First and foremost, it’s crucial to understand that during pod scheduling, K8s’ scheduler primarily considers the requests value. This ensures that resources are allocated efficiently based on the requirements stated by each pod.
However, memory management doesn’t end at efficient allocation. Handling scenarios where the system runs out of memory is equally important. This is where OOMScore comes into play. In essence, OOMScore is an indicator related to memory. It assists the system in deciding which processes to terminate first when faced with memory shortages.
You might wonder, how does the system determine which processes to prioritize during OOM scenarios? The answer lies in the OOMScore value of each process. A process’s OOMScore can be checked using the command cat /proc/$PID/oom_score. The value range for this score spans from -1000 to 1000.
Default OOMScores
- Guaranteed Pods: These have an OOMScore defaulting to -998. As the name suggests, these pods are given a higher guarantee in terms of resource allocation and are least likely to be terminated during OOM scenarios.
- Burstable Pods: Their OOMScore lies between 2 and 999. They have a moderate level of resource guarantee, making them more prone to termination during OOM situations compared to Guaranteed pods but less so than BestEffort pods.
- BestEffort Pods: With an OOMScore of 1000, these pods receive the lowest priority in resource allocation. Thus, they are the first candidates for termination when the system faces memory shortage.
QoS and CGroups
K8s employs cgroups to determine the Quality of Service (QoS) for its pods. In the kubelet configuration, there’s an option --cgroups-per-qos which is turned on by default. Once activated, it facilitates the creation of specific level cgroups for varied QoS classifications.
Within these QoS-based cgroups, additional levels are fashioned for every container in a pod, thereby organizing and restricting resources in a step-by-step manner from QoS, to the pod, and then to the container.
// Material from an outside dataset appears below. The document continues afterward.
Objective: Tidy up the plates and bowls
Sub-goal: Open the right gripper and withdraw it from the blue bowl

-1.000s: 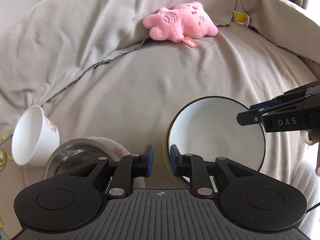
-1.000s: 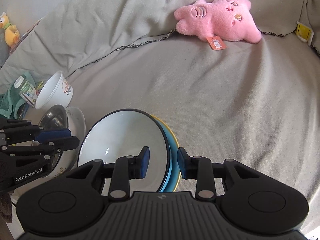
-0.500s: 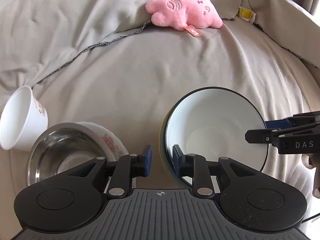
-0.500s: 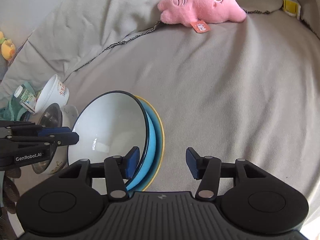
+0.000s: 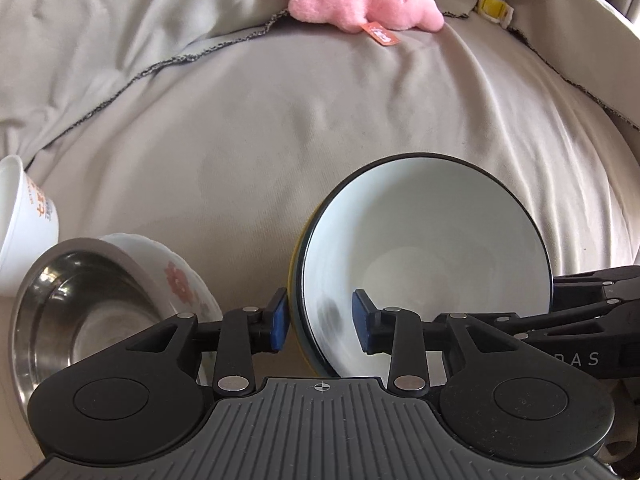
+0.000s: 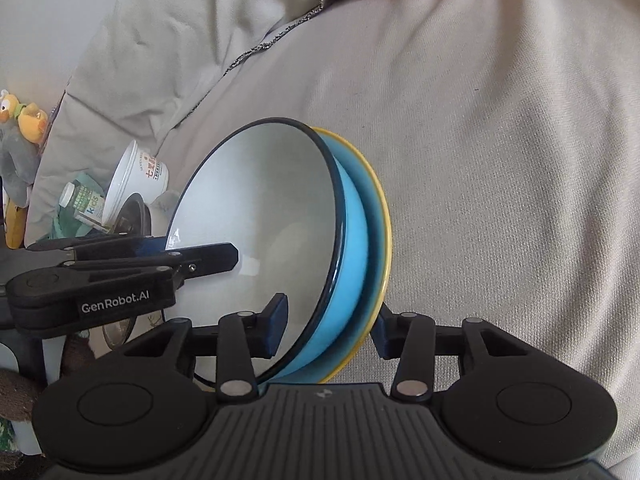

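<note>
The left gripper (image 5: 319, 322) and right gripper (image 6: 330, 330) are both spread, straddling the rims of the tilted blue bowl (image 6: 348, 240) and yellow-rimmed plate (image 6: 378, 232). With neither clamping, the stack may slide on the soft sofa cover (image 6: 500, 160).

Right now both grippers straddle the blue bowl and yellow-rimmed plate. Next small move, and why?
Probably close the right gripper on the stack. Its jaws are open, one pad inside the blue bowl and the other behind the yellow-rimmed plate, so both rims sit between them. The left gripper also straddles the rims, open, so nothing appears to grip the tilted pair on the soft grey cover.
</note>
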Demonstrator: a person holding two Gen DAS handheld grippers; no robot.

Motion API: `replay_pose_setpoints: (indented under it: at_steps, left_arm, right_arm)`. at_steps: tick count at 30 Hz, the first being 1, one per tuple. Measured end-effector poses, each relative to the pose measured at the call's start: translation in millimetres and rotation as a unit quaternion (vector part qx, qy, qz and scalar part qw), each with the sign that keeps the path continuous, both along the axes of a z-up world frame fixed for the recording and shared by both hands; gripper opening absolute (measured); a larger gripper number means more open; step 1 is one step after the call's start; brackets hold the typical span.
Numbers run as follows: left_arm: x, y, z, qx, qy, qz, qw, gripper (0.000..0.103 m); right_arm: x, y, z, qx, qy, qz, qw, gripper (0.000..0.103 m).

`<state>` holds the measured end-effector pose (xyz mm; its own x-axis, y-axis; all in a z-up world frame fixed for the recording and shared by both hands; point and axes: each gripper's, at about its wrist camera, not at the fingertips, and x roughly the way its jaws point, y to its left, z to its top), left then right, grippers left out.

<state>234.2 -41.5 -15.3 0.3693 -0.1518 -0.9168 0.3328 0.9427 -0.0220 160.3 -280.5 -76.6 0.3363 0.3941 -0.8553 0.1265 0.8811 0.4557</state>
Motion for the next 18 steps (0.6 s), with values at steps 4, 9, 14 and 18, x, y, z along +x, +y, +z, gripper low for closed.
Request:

When utilizing the “containerd” runtime, as opposed to the traditional docker, the path for cgroups slightly changes:
- For the Guaranteed category, the cgroup is established at:
RootCgroup/system.slice/containerd.service/kubepods-pod<uid>.slice:cri-containerd:<container-id> - The Burstable category gets its cgroup at:
RootCgroup/system.slice/containerd.service/kubepods-burstable-pod<uid>.slice:cri-containerd:<container-id> - The BestEffort type is assigned to:
RootCgroup/system.slice/containerd.service/kubepods-besteffort-pod<uid>.slice:cri-containerd:<container-id>
You can check the RootCgroup using the mount command:
$ mount | grep cgroup
cgroup on /sys/fs/cgroup/systemd type cgroup (rw,nosuid,nodev,noexec,relatime,xattr,release_agent=/lib/systemd/systemd-cgroups-agent,name=systemd)
cgroup on /sys/fs/cgroup/cpuset type cgroup (rw,nosuid,nodev,noexec,relatime,cpuset)
cgroup on /sys/fs/cgroup/cpu,cpuacct type cgroup (rw,nosuid,nodev,noexec,relatime,cpu,cpuacct)
cgroup on /sys/fs/cgroup/memory type cgroup (rw,nosuid,nodev,noexec,relatime,memory)
cgroup on /sys/fs/cgroup/devices type cgroup (rw,nosuid,nodev,noexec,relatime,devices)
cgroup on /sys/fs/cgroup/freezer type cgroup (rw,nosuid,nodev,noexec,relatime,freezer)
cgroup on /sys/fs/cgroup/net_cls,net_prio type cgroup (rw,nosuid,nodev,noexec,relatime,net_cls,net_prio)
cgroup on /sys/fs/cgroup/blkio type cgroup (rw,nosuid,nodev,noexec,relatime,blkio)
cgroup on /sys/fs/cgroup/perf_event type cgroup (rw,nosuid,nodev,noexec,relatime,perf_event)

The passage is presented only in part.